CAM typically covers janitorial services, shared utilities, property insurance, real estate taxes (in NNN and some modified gross leases), and property management fees. The exact scope is defined by each individual lease — two buildings on the same block can have meaningfully different CAM definitions.
How are CAM charges calculated?
The formula is: tenant's leased square footage divided by total building square footage, multiplied by total eligible CAM expenses for the year. Tenants pay monthly estimates based on projected costs, which are reconciled against actual expenses at year-end.
Can tenants negotiate or cap CAM charges?
Yes — CAM provisions are negotiable at lease signing. Tenants can push for annual increase caps, specific cost exclusions, gross-up provisions, and audit rights. Working with an experienced tenant representative is the most reliable way to secure these protections before you sign.
What is a CAM reconciliation and when does it happen?

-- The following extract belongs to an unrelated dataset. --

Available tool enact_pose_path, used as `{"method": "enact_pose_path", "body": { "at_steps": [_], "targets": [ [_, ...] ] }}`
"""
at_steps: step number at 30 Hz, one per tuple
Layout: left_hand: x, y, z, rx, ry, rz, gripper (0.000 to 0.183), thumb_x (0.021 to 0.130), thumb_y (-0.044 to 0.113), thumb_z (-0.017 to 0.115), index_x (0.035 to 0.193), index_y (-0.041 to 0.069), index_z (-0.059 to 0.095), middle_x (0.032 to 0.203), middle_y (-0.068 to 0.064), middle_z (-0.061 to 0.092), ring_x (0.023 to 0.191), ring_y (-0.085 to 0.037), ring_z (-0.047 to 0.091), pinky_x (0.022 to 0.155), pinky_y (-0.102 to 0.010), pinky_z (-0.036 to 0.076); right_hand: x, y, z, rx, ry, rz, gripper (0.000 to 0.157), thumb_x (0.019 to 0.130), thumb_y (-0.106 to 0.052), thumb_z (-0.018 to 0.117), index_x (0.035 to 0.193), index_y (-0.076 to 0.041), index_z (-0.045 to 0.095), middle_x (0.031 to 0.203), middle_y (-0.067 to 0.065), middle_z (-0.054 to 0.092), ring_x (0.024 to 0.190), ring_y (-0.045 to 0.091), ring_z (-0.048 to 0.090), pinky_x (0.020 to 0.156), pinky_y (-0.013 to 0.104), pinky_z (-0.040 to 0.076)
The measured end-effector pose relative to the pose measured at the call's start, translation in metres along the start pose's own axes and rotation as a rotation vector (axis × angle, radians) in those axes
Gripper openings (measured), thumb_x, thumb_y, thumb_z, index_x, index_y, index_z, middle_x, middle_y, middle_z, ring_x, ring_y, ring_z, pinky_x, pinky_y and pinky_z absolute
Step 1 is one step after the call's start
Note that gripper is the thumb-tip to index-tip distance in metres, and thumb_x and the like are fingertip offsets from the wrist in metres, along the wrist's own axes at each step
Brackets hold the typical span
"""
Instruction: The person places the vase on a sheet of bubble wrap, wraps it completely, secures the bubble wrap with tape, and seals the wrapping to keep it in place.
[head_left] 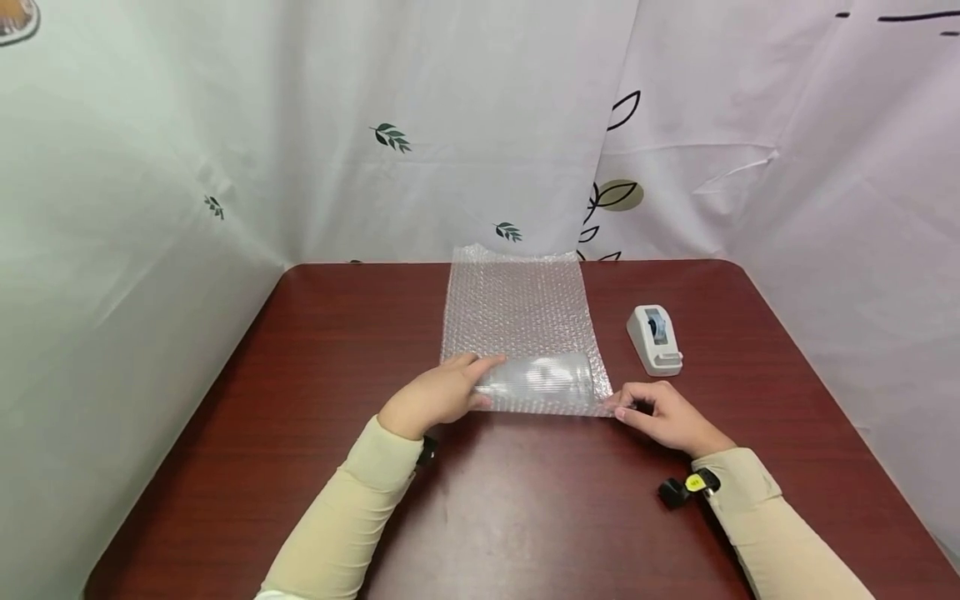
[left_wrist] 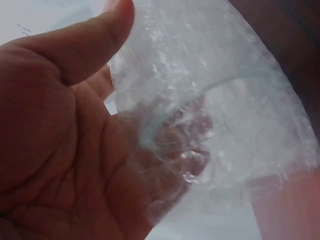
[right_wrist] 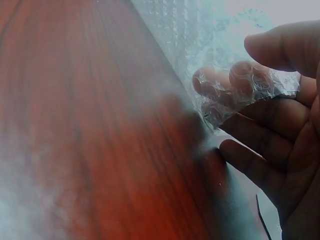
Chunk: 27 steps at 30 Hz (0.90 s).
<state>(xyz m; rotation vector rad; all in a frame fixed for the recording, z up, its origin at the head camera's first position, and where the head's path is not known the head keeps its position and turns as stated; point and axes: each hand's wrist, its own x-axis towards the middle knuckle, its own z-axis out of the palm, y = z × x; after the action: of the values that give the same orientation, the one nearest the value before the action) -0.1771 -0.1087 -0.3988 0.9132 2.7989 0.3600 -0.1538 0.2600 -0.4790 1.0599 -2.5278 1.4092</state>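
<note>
A clear, ribbed cylindrical vessel lies on its side across the near end of a bubble wrap sheet. My left hand holds the vessel's left end, fingers over the top and thumb on the near side. The left wrist view shows the vessel's curved rim through the bubble wrap, with part of the hand seen through the film. At the near right corner of the sheet, my right hand grips the wrap's edge. The right wrist view shows its fingertips covered by the film, the thumb above.
A white tape dispenser with a roll in it stands right of the sheet. The sheet's far end reaches the back edge of the dark red table, against a white patterned curtain. Curtains also hang at both sides.
</note>
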Motion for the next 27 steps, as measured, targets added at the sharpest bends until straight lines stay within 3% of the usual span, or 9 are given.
{"method": "enact_pose_path", "body": {
  "at_steps": [4, 11, 14, 17, 19, 21, 24, 27],
  "targets": [
    [0.004, -0.005, -0.002, -0.061, -0.059, -0.014, 0.066, 0.098, 0.03, 0.066, 0.157, 0.025, 0.037, 0.14, -0.013, 0.051, 0.137, -0.032, 0.045, 0.109, -0.045, 0.04, 0.0, -0.001, -0.001, 0.026, -0.006, 0.014, 0.028, 0.088, 0.008, 0.069, 0.079, -0.018, 0.063, 0.098, 0.004, 0.076, 0.094, 0.013, 0.071, 0.087, 0.018, 0.051],
    [0.006, -0.011, -0.004, -0.101, -0.104, -0.012, 0.064, 0.102, 0.032, 0.06, 0.159, 0.028, 0.032, 0.153, -0.02, 0.042, 0.145, -0.037, 0.036, 0.116, -0.05, 0.031, -0.001, 0.003, -0.004, 0.018, 0.022, -0.019, 0.023, 0.089, 0.007, 0.069, 0.081, -0.015, 0.066, 0.098, -0.001, 0.075, 0.093, 0.011, 0.07, 0.086, 0.019, 0.052],
    [0.006, -0.011, -0.003, -0.121, -0.106, -0.017, 0.063, 0.103, 0.031, 0.059, 0.16, 0.029, 0.032, 0.153, -0.02, 0.041, 0.145, -0.036, 0.035, 0.116, -0.05, 0.032, -0.001, 0.0, -0.005, -0.113, 0.098, -0.09, 0.023, 0.089, 0.002, 0.071, 0.083, -0.02, 0.067, 0.092, -0.003, 0.075, 0.085, 0.005, 0.068, 0.076, 0.016, 0.05],
    [0.007, -0.011, -0.001, -0.131, -0.104, -0.025, 0.063, 0.103, 0.03, 0.058, 0.16, 0.032, 0.031, 0.154, -0.019, 0.04, 0.146, -0.035, 0.034, 0.115, -0.05, 0.032, 0.006, -0.012, -0.006, -0.325, 0.236, -0.218, 0.013, 0.092, -0.013, 0.07, 0.083, -0.02, 0.064, 0.091, -0.001, 0.074, 0.08, 0.005, 0.066, 0.068, 0.017, 0.049],
    [0.008, -0.012, 0.0, -0.133, -0.103, -0.033, 0.062, 0.103, 0.031, 0.057, 0.16, 0.034, 0.03, 0.155, -0.019, 0.039, 0.147, -0.035, 0.032, 0.116, -0.05, 0.031, 0.014, -0.022, -0.006, -0.441, 0.318, -0.322, 0.015, 0.095, -0.022, 0.065, 0.083, -0.015, 0.064, 0.096, 0.002, 0.073, 0.082, 0.011, 0.067, 0.068, 0.021, 0.048],
    [0.009, -0.013, 0.0, -0.144, -0.101, -0.038, 0.062, 0.104, 0.032, 0.057, 0.159, 0.035, 0.031, 0.156, -0.019, 0.038, 0.148, -0.035, 0.031, 0.116, -0.051, 0.03, 0.024, -0.033, -0.004, -0.518, 0.346, -0.422, 0.024, 0.096, -0.028, 0.062, 0.082, -0.008, 0.062, 0.105, 0.009, 0.072, 0.089, 0.02, 0.068, 0.077, 0.027, 0.049],
    [0.011, -0.015, 0.0, -0.161, -0.096, -0.044, 0.061, 0.103, 0.032, 0.057, 0.159, 0.036, 0.032, 0.157, -0.018, 0.037, 0.148, -0.035, 0.03, 0.117, -0.052, 0.029, 0.04, -0.049, 0.003, -0.571, 0.25, -0.503, 0.022, 0.094, -0.028, 0.066, 0.085, -0.007, 0.063, 0.118, 0.014, 0.067, 0.106, 0.03, 0.065, 0.096, 0.034, 0.045],
    [0.013, -0.018, 0.0, -0.161, -0.084, -0.047, 0.06, 0.103, 0.033, 0.056, 0.158, 0.038, 0.032, 0.156, -0.017, 0.039, 0.147, -0.034, 0.032, 0.116, -0.051, 0.03, 0.054, -0.059, 0.012, -0.627, 0.092, -0.502, 0.018, 0.087, -0.027, 0.075, 0.091, -0.012, 0.065, 0.132, 0.016, 0.06, 0.123, 0.037, 0.056, 0.109, 0.044, 0.038]
  ]
}}
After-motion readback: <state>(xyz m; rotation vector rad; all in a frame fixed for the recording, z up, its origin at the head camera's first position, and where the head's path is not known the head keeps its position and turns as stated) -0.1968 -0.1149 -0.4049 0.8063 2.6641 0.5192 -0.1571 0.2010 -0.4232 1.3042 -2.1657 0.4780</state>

CAM reconciliation happens once a year: the landlord compares actual operating expenses against the monthly estimates tenants paid throughout the year. If actual costs ran higher, tenants owe the difference; if estimates overshot, the tenant gets a credit.
Are CAM charges the same in all commercial lease types?
No. NNN leases pass through the most costs directly to tenants. Gross leases bundle operating costs into a single rent figure with no separate CAM. Modified gross leases fall somewhere in between, with the specific cost-sharing split defined in the lease terms.
What CAM exclusions should tenants push for?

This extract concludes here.